Por isso, Mota defende uma mudança no tipo de competição proporcionado aos jovens portugueses na passagem ao escalão sénior: «A competitividade dos campeonatos juniores devia ser melhor. Se se acrescentasse mais um ano de formação, antes da passagem a sénior, o panorama podia melhorar. É verdade que as equipas B estão a cumprir esse papel, mas só servem aos clubes maiores. Os outros não têm capacidade de ir por aí, e os benefícios da medida deviam alargar-se. O futebol português não se esgota nesses nomes», lembra.
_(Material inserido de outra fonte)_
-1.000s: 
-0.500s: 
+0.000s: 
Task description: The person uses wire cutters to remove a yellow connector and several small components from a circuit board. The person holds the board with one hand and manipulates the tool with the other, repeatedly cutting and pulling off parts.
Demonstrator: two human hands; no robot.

Do alto das suas 15 épocas como técnico principal, José Mota lembra ainda que a instabilidade no cargo de treinador é, em Portugal, um inimigo das apostas a prazo. «Diz-me que em Inglaterra há muitos jogadores lançados antes dos 20 anos, mas eu respondo: lá há condições financeiras para ir buscar grandes talentos ao estrangeiro, muito cedo. E com a estabilidade na política desportiva, torna-se mais fácil dar-lhes condições para aparecerem na primeira equipa», lembra, antes de admitir um reparo à atitude de alguns treinadores portugueses: «É preciso fazer um pouco mea culpa, porque grande parte dos treinadores de clubes da Liga não conhece bem os jogadores da formação, não os vê a jogar. Porque a pressão pelo resultado imediato é muita e limita a atenção às coisas que rodeiam a equipa», conclui.
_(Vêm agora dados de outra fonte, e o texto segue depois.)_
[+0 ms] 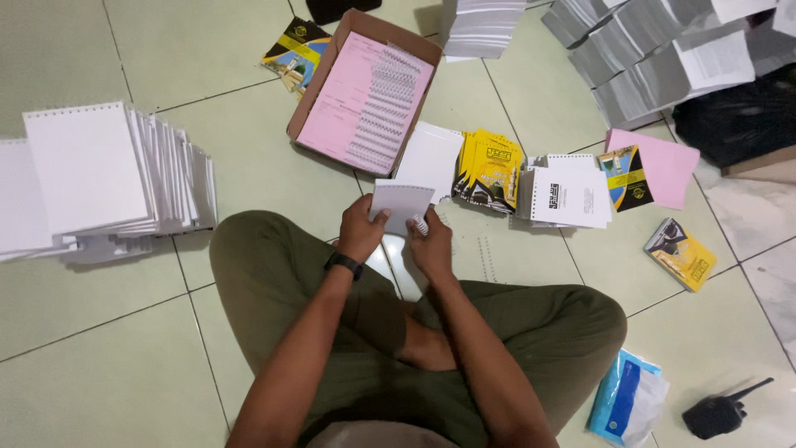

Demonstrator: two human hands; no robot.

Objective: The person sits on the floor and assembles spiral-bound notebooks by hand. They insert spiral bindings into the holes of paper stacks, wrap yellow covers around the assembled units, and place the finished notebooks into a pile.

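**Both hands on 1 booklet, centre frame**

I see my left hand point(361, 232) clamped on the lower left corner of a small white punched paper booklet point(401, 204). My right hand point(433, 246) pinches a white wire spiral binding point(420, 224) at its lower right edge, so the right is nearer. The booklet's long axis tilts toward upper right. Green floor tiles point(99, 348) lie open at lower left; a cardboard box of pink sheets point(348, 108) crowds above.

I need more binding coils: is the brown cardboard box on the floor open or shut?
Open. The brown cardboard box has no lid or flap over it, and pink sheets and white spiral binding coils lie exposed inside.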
Jogadores utilizados na Liga, nascidos depois de janeiro de 1993

Kiko (1/93)- V. Setúbal
João Mário (1/93)- V. Setúbal
Frederico Venâncio (2/93)- V. Setúbal
Rúben Vezo (4/94)-V. Setúbal
Ricardo Horta (9/94)- V. Setúbal
Marlon Costa (1/95)- V. Setúbal
Daniel Bessa (1/93) Olhanense
Vojtus (10/93) Olhanense
Diakhité (12/93) Olhanense
Diego Gonçalves (7/94)- Olhanense
Murilo Mendes (3/95)- Olhanense
Miguel Rodrigues (3/93) Nacional
Nuno Campos (6/93) Nacional
Jota (7/93)- Nacional
Gomaa (8/93)- Nacional
Lucas João (9/93)-Nacional
Oblak (1/93) Benfica
André Gomes (7/93)- Benfica
Ivan Cavaleiro (10/93)- Benfica
Markovic (3/94)- Benfica
Quintero (1/93) FC Porto
Iturbe (6/93)- FC Porto
Kelvin (6/93)- FC Porto
Ricardo Pereira (10/93)-FC Porto
Hassan (3/93) Rio Ave
Ederson (8/93)- Rio Ave
Diego Lopes (5/94)- Rio Ave
Rafa Silva (5/93) Sp. Braga
Tomás Dabo (10/93)- Sp. Braga
Núrio Fortuna (3/95)- Sp. Braga
Tiago Silva (6/93)- Belenenses
Rafael Veloso (11/93)- Belenenses
Fábio Sturgeon (2/94)- Belenenses
Fernando Neto (1/93) Paços
Christian Irobiso (5/93) Paços
Eric Dier (1/94)- Sporting
Carlos Mané (3/94)- Sporting
Magique (1/93)- Académica
José Sá (1/93)- Marítimo
Pecks (4/93)- Gil Vicente
Luís Rocha (6/93)- V. Guimarães

Total: 41 jogadores em 402 (10,1%)
Destes 41, só 11 nasceram depois de 1994.

Como é lá fora

Ligue 1: 507 utilizados, 85 sub-21 (16,7%)
Bundesliga: 429 utilizados, 65 sub-21 (15,1%)
Liga Espanhola: 494 utilizados, 61 sub-21(12,4%)
Série A: 515 utilizados, 51 sub-21 (10%)
Premier League: 505 utilizados, 36 sub-21* (7,2%)

* Destes 36 jogadores, 22 têm menos de 20 anos.